La République démocratique du Congo (RDC) possède un potentiel économique qui donne le vertige : ses réserves de minerais critiques sont estimées à 24 000 milliards de dollars selon un récent rapport de la Banque mondiale. Premier producteur mondial de cobalt, regorgeant de cuivre, d’or, de diamants et de terres rares essentielles à la transition énergétique, le pays dispose d’atouts considérables pour devenir une puissance économique africaine. Pourtant, cette richesse extraordinaire contraste cruellement avec la réalité quotidienne des Congolais, dont plus de 70% vivent avec moins de 2 dollars par jour.
« Nous marchons littéralement sur des trésors, mais nos enfants n’ont pas d’écoles décentes et nos hôpitaux manquent de tout », confie Jeanne Mabika, commerçante à Kinshasa. « Comment expliquer ce paradoxe sinon par la corruption qui gangrène notre pays à tous les niveaux ? »
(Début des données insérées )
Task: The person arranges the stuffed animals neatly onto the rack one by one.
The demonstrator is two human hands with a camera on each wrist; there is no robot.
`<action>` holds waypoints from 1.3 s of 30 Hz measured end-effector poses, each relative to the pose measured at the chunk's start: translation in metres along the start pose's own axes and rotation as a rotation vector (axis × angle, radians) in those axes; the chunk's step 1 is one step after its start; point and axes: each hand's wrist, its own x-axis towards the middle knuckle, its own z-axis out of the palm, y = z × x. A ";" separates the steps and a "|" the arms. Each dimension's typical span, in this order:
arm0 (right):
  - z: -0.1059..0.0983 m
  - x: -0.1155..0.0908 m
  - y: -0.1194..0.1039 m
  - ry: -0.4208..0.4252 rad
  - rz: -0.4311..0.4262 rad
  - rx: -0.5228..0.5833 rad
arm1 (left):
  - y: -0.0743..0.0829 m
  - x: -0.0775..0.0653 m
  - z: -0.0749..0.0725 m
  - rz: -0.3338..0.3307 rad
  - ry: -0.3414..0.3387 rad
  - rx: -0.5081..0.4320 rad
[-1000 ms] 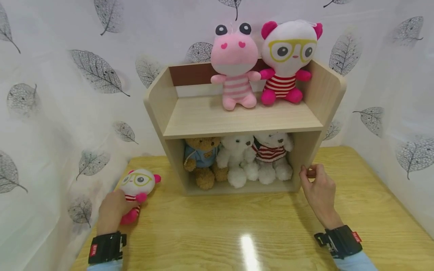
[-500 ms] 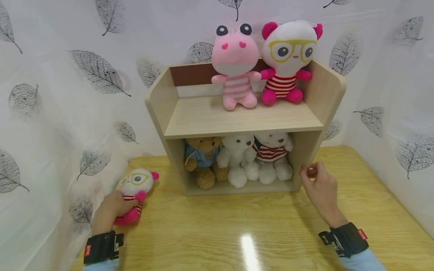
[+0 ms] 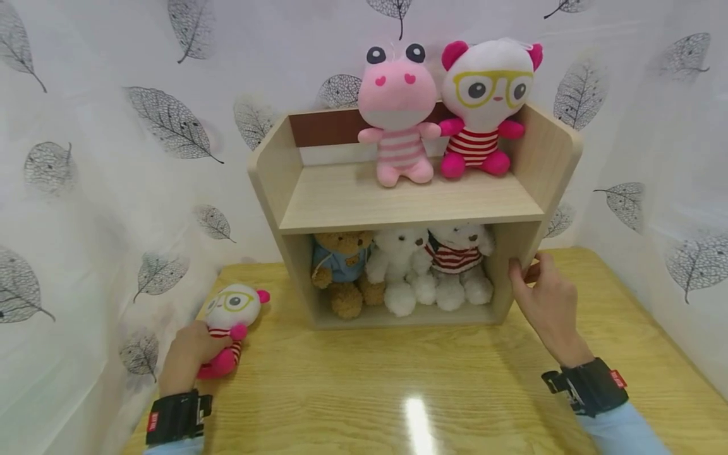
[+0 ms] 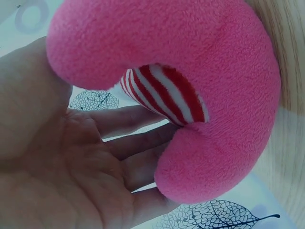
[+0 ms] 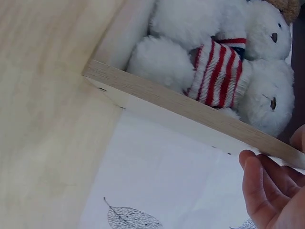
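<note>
A small panda plush (image 3: 234, 308) with yellow glasses and a red-striped body leans back at the table's left side. My left hand (image 3: 190, 351) grips it round the middle; in the left wrist view its pink legs (image 4: 243, 109) curve in front of my palm, with the fingers behind the body. My right hand (image 3: 547, 303) holds the front edge of the right side panel (image 3: 514, 278) of a two-tier wooden shelf (image 3: 409, 208). In the right wrist view the thumb (image 5: 299, 138) lies on the inner side of that edge, and the fingers stay outside.
On the upper shelf sit a pink hippo plush (image 3: 398, 95) and a larger panda plush (image 3: 483, 95). A brown bear (image 3: 345, 272) and two white bears, one plain (image 3: 400, 278) and one in a striped top (image 3: 457, 265), fill the lower compartment. Leaf-patterned cloth (image 3: 102, 240) surrounds the table (image 3: 341, 392).
My right hand has moved up along the side panel's edge, its thumb now higher. The left hand has shifted only slightly with the small panda plush.
</note>
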 end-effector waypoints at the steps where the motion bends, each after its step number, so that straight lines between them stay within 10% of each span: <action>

Ce paradoxe s’explique en grande partie par un climat des affaires défavorable qui dissuade les investisseurs privés. Selon l’Indice de Perception de la Corruption (IPC) 2023 de Transparency International, la RDC se maintient à un score de 20/100, la classant 162ᵉ sur 180 pays. Bien qu’il s’agisse d’une légère amélioration par rapport à 2022 (166ᵉ), cette stagnation confirme que la corruption reste endémique et structurelle, freinant le développement économique et décourageant les investissements.
Une bureaucratie paralysante
Le système judiciaire inefficace, la bureaucratie excessive, le faible accès au crédit et l’instabilité politique constituent les principales entraves au développement du secteur privé en RDC. La Banque africaine de développement (BAD) a identifié ces contraintes lors d’un atelier organisé à Kinshasa, soulignant également le déficit en infrastructures et une fiscalité complexe et peu transparente.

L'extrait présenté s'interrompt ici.